#### [What to work on]
Whatever pictures appear, omit them, and repeat the data below exactly.

== Segment start ==

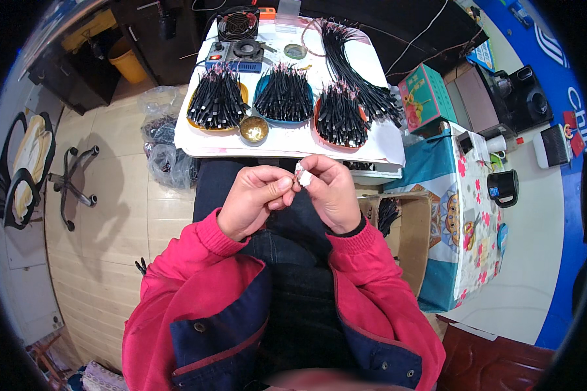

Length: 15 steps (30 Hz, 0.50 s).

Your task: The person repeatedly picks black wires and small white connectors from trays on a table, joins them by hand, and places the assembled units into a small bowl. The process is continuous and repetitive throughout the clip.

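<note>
My left hand (257, 197) and my right hand (333, 197) meet above my lap, just short of the white table's near edge. A small crumpled white scrap (304, 177), like tape or tissue, shows at the right thumb and forefinger, which are pinched together. Left thumb and fingers are closed right beside it; whatever lies between their tips is too small to make out. Beyond the hands, bundles of black cables with pinkish wire ends stand in a yellow tray (210, 130), a blue tray (282, 122) and a red tray (319, 133). A small round metal bowl (254, 130) holds pale bits.
Behind the trays are a blue device with a round top (236, 56), a fan (237, 25) and a small round tin (295, 51). More black cables (352, 65) lie at the table's right. A cardboard box (411, 238) stands right of my lap, an office chair (72, 186) at left.
</note>
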Each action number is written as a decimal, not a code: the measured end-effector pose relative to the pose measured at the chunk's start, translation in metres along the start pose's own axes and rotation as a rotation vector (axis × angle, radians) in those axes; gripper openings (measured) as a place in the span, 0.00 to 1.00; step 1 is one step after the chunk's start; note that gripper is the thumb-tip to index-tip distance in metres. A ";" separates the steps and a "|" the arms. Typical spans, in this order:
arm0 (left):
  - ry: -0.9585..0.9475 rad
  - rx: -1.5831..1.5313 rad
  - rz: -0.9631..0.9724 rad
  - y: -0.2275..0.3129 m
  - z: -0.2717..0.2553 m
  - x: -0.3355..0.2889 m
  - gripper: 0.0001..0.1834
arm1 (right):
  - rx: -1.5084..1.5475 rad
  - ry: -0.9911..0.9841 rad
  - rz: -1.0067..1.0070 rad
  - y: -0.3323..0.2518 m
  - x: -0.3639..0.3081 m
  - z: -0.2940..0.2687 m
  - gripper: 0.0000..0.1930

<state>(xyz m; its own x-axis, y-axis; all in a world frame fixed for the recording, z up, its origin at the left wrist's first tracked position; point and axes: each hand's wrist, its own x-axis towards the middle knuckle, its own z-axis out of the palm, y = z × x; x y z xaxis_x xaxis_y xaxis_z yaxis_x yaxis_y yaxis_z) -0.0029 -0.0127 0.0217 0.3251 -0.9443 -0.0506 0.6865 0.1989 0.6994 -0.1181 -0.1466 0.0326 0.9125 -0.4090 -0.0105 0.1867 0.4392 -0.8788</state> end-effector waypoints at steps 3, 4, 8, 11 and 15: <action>-0.008 -0.018 0.006 0.000 0.001 0.000 0.08 | 0.105 -0.012 0.055 0.001 0.001 0.000 0.07; -0.008 0.012 -0.008 0.000 0.001 0.000 0.08 | 0.066 -0.005 0.046 0.001 0.002 0.000 0.06; -0.035 0.222 -0.007 0.002 0.000 0.000 0.09 | 0.015 -0.005 0.053 -0.004 0.003 -0.003 0.05; -0.055 0.156 -0.040 0.000 -0.001 0.001 0.10 | 0.016 -0.052 0.056 -0.007 0.003 -0.006 0.07; -0.077 -0.047 -0.115 -0.001 -0.005 0.004 0.11 | -0.080 -0.101 0.012 -0.009 0.003 -0.009 0.09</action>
<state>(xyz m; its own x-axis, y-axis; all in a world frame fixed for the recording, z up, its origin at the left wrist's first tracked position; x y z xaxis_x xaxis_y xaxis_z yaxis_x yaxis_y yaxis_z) 0.0016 -0.0155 0.0170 0.1923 -0.9787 -0.0722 0.7466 0.0982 0.6580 -0.1207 -0.1590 0.0359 0.9473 -0.3195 0.0239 0.1500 0.3765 -0.9142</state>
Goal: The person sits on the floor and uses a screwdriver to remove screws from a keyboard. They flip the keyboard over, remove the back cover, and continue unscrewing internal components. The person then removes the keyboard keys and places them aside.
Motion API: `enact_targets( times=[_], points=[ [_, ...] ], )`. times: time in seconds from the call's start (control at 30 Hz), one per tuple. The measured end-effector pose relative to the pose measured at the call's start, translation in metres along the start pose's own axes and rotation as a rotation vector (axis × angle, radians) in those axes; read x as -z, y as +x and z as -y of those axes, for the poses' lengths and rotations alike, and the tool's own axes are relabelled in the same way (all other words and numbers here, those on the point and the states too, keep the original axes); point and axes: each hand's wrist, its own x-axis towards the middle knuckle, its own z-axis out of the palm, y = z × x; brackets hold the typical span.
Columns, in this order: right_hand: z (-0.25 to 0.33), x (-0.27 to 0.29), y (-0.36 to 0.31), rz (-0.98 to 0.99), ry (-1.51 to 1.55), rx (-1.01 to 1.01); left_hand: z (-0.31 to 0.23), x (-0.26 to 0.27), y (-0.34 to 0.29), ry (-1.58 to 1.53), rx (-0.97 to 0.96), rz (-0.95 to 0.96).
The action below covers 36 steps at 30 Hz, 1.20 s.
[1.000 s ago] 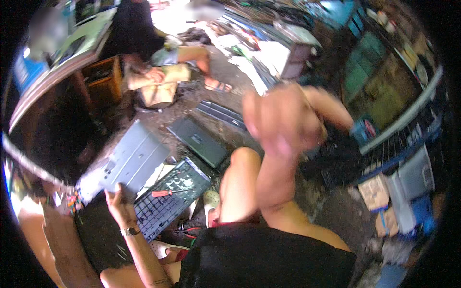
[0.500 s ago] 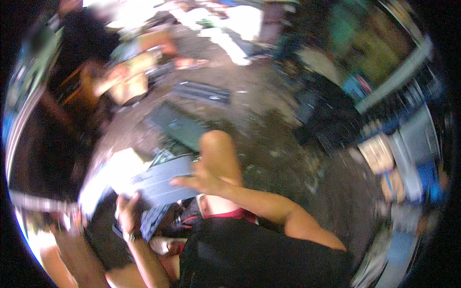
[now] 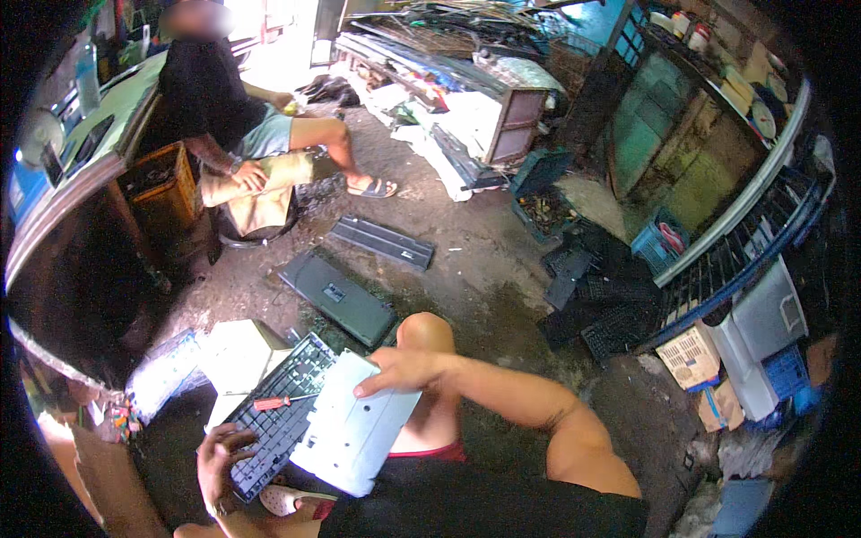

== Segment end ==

#### [Task output]
Length: 15 steps (30 Hz, 0.50 s).

Your task: The person repeatedly picks black wires and small white connectors from trays on a table, joins them by hand, and places the assembled units into a small bowl. The process is continuous and repetitive throughout the clip.

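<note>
My left hand (257, 197) and my right hand (333, 197) meet above my lap, just short of the white table's near edge. A small crumpled white scrap (304, 177), like tape or tissue, shows at the right thumb and forefinger, which are pinched together. Left thumb and fingers are closed right beside it; whatever lies between their tips is too small to make out. Beyond the hands, bundles of black cables with pinkish wire ends stand in a yellow tray (210, 130), a blue tray (282, 122) and a red tray (319, 133). A small round metal bowl (254, 130) holds pale bits.
Behind the trays are a blue device with a round top (236, 56), a fan (237, 25) and a small round tin (295, 51). More black cables (352, 65) lie at the table's right. A cardboard box (411, 238) stands right of my lap, an office chair (72, 186) at left.
</note>
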Each action number is written as a decimal, not a code: the measured end-effector pose relative to the pose measured at the chunk's start, translation in metres along the start pose's own axes and rotation as a rotation vector (axis × angle, radians) in those axes; gripper openings (measured) as a place in the span, 0.00 to 1.00; step 1 is one step after the chunk's start; note that gripper is the thumb-tip to index-tip distance in metres. A ";" separates the steps and a "|" the arms. Typical spans, in this order:
arm0 (left):
  - ry: -0.9585..0.9475 rad
  - rx: -1.5831..1.5313 rad
  - rz: -0.9631..0.9724 rad
  - y: -0.2275..0.3129 m
  - z: -0.2717..0.2553 m
  - x: -0.3355..0.2889 m
  - gripper: 0.0001..0.1834
arm1 (right):
  - rx: -1.5084..1.5475 rad
  - ry: -0.9911..0.9841 rad
  - rz: -1.0067..1.0070 rad
  - y: -0.3323..0.2518 m
  - x: -0.3639..0.3081 m
  - z: -0.2940..0.2687 m
  - gripper: 0.0000..0.1930

<state>(xyz m; its own x-axis, y-axis; all in a world frame fixed for the recording, z up, its origin at the left wrist's first tracked position; point and axes: each hand's wrist, its own x-axis towards the middle knuckle, its own z-axis out of the palm, y = z × x; x y z xaxis_x xaxis_y xaxis_z yaxis_x yaxis_y yaxis_z) -0.0029 -0.0127 0.0217 0.3251 -0.9443 -0.0506 0.6865 0.1989 0.6994 -0.1181 -0.1466 0.0326 0.9125 -0.4090 -0.0105 0.1867 0.4392 -0.8788</state> end-effector waypoints at steps 3, 4, 8, 11 and 15: <action>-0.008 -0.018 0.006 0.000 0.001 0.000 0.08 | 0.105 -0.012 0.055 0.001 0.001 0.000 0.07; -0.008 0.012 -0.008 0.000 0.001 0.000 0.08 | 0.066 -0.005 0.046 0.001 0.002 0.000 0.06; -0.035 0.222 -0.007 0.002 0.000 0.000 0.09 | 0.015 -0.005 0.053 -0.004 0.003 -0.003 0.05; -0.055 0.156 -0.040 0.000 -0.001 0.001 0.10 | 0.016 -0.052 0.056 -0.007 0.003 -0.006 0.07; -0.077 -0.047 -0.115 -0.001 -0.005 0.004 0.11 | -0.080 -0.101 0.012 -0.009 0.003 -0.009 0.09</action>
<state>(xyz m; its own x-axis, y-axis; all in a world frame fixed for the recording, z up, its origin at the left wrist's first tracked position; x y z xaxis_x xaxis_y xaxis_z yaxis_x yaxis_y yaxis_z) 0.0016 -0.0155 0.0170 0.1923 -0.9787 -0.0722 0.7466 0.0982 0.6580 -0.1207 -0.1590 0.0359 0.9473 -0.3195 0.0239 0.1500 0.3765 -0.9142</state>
Goal: The person sits on the floor and uses a screwdriver to remove screws from a keyboard. They flip the keyboard over, remove the back cover, and continue unscrewing internal components. The person then removes the keyboard keys and places them aside.
Motion API: `enact_targets( times=[_], points=[ [_, ...] ], )`. times: time in seconds from the call's start (control at 30 Hz), one per tuple. The measured end-effector pose relative to the pose measured at the call's start, translation in metres along the start pose's own axes and rotation as a rotation vector (axis × angle, radians) in those axes; read x as -z, y as +x and z as -y of those axes, for the poses' lengths and rotations alike, and the tool's own axes are relabelled in the same way (all other words and numbers here, those on the point and the states too, keep the original axes); point and axes: each hand's wrist, its own x-axis towards the middle knuckle, its own z-axis out of the palm, y = z × x; brackets hold the typical span.
Columns, in this order: right_hand: z (-0.25 to 0.33), x (-0.27 to 0.29), y (-0.36 to 0.31), rz (-0.98 to 0.99), ry (-1.51 to 1.55), rx (-1.01 to 1.01); left_hand: z (-0.31 to 0.23), x (-0.26 to 0.27), y (-0.34 to 0.29), ry (-1.58 to 1.53), rx (-0.97 to 0.96), rz (-0.95 to 0.96).
The action below covers 36 steps at 30 Hz, 1.20 s.
[1.000 s ago] 
[0.500 s ago] 
[now] 

The exercise calls for nothing more than this answer.